İzmir Bornova İstasyonu’ndan metroya bindim. Arkamdaki koltuktan bir çocuk sesi geliyor. Konuşkan, hep bir şeyler mırıldanıyor. Stadyum istasyonuna yaklaşırken bir ara sesini yükseltti: “Aaa, yamuk binalar!” dedi. Hemen sonra devam etti: “Bu bina daha da yamuk!” Dönüp baktım, 6-7 yaşlarında bir oğlan çocuğu, vagonun camına yüzünü dayamış, dikkatle çevreyi seyrediyor. Merakını yenemeyip babasına sordu: “Baba bu binalar neden yamuk?” Babanın cevabını duyamadım. Fakat çocuğun sözleri zihnimde çınlamaya devam etti:
“Aaa, yamuk binalar! Baba bu binalar neden yamuk?” Kastettiği ve “yamuk” diye nitelediği, Bayraklı-Bornova arasındaki çok katlı yeni gökdelenler idi.

DİKEY DEĞİL YATAY YAPI
Metro ile gidip gelirken, Karşıyaka’ya giderken hep dikkati çeker.

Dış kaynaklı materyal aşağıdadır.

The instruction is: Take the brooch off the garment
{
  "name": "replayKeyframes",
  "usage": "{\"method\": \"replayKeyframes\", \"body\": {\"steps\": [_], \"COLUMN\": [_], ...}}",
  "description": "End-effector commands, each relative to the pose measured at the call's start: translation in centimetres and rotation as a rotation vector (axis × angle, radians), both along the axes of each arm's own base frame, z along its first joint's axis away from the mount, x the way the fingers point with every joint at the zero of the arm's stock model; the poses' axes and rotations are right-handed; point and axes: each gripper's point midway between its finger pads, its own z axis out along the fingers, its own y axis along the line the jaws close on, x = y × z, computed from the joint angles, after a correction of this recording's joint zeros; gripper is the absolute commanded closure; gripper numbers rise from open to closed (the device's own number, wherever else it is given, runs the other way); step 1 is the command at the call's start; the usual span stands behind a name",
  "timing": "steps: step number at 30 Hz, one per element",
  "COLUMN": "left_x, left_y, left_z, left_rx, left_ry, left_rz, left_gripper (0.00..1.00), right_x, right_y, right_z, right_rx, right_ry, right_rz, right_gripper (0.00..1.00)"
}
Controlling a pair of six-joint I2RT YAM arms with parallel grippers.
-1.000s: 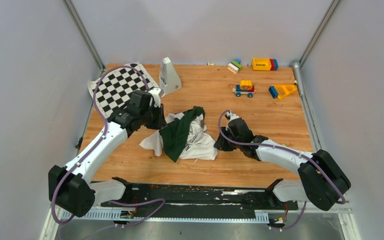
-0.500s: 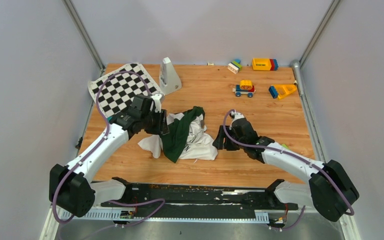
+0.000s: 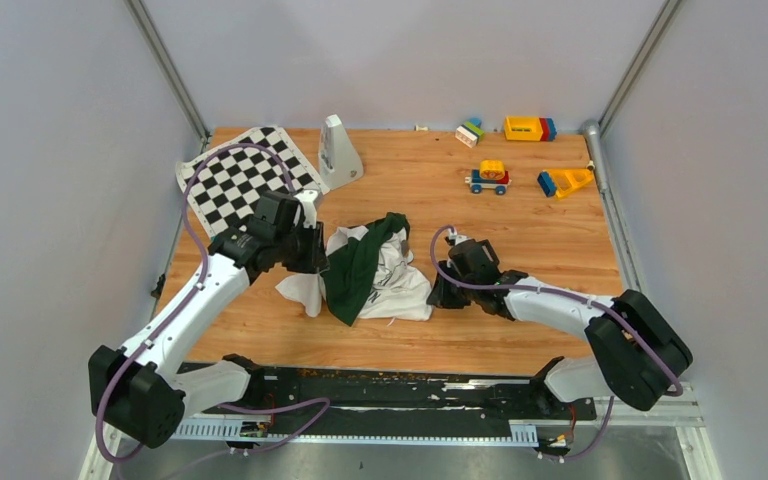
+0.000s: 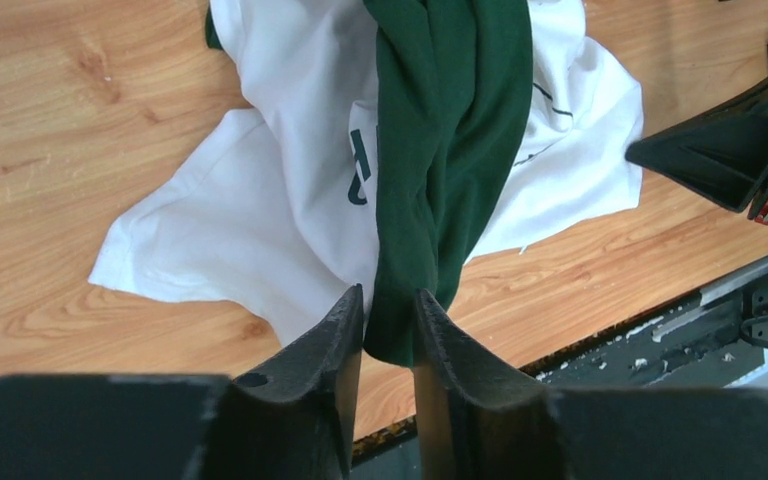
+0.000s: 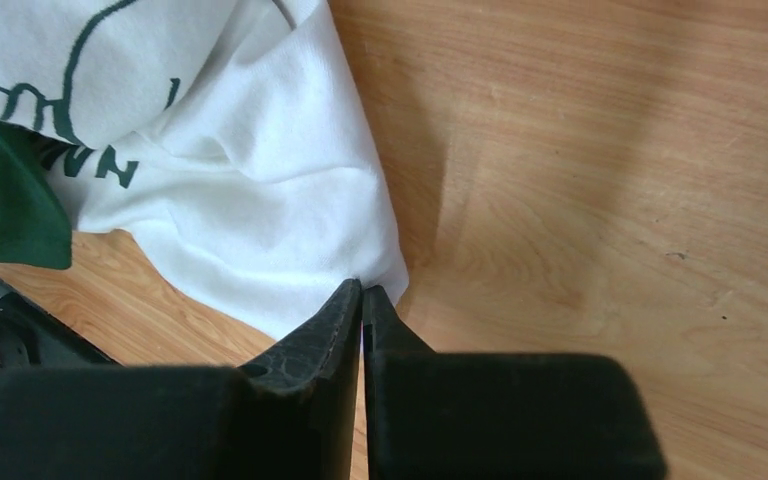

Önce Folkart’a ait 46 katlı gökdelen yapıldı, sonra 48 katlı Mistral gökdeleni arzı endam etti.
Bu binaların eğri büğrü görüntüsü için uygun bir söz bulamıyordum. 7 yaşındaki bir çocuğun taktığı isim beni uyandırdı:
“Yamuk binalar”. Bu yavrucuğun saf, bozulmamış, kirlenmemiş idrakının tespiti böyle idi.
Ülkemizde önce İstanbul’da başlamak üzere bir gökdelen çılgınlığı başladı. Bunun bir sebebi moda ise, asıl sebebi kazanç hırsı olduğunu düşünüyorum.
İstanbul’un silueti göz göre göre mahvoldu.
Atı alan Üsküdar’ı geçtikten sonra, ah vah eden sesler yükseldiyse de iş işten geçmiş oldu.
Türkiye, arazisi geniş bir ülke. Göklere ser çeken çok katlı şeddadi binalara hiç gerek yok. Dikey yapılanma yerine yatay inşaat bize daha uygun.

TAKLİT VE ÖZENTİ
İşin kültürel boyutu da önem taşır.
Cumhuriyetin ilk yıllarında da devam eden “neoklasik” denen bir mimari üsluba sahiptik. İzmir’deki Borsa Binası, Vakıflar Bölge Müdürlüğü binası, Milli Kütüphane, Namık Kemal Lisesi bu üslupta yapılmış binalardır.
Bu tarzı geliştirmek yerine, taklitçi bir yol seçtik. Kibrit kutusu gibi üst üste dizilmiş dairelerden oluşan sıkışık mekanlara kendimizi hapsettik. Bu yapılarda hiçbir estetik zevk ve “insana göre”lik ölçüsü yoktur.
Son yıllarda ise bazı Amerikan şehirlerinde başlayan, Uzakdoğu’da ve sonradan görme Dubai’de örneklerine rastlanan gökdelenler diktik, şimdi de yamuk yapılarda karar kıldık.
Hukukumuzda boşluklar var; insanların göz zevkini bozacak yükseklikte ve biçimsiz gökdelenlere izin verilmemeli, bu bir bakıma kamu hakkını ihlaldir.
Taklitçilik ve yabancı özentisi, gittikçe kimliğimizi tehdit noktasına geldi. 11 Eylül 2001’de bombalanan binalara “ikiz kuleler” diyorduk. Şimdi ise kule oldu “tower”. Güzelim “kule” kelimemiz dururken, “Atakule” bize son derce sevimli gelirken, yeni yapılan gökdelenlere “… tauır” adını takmak ne acıdır.
Bir takım bilinçsiz taklitçiler ve özenticiler yüzünden, sadece estetik zevkimiz değil, dilimiz de ciddi zarar görüyor…

İlk yorum yapan olun

Bir yanıt bırakın

E-posta hesabınız yayımlanmayacak.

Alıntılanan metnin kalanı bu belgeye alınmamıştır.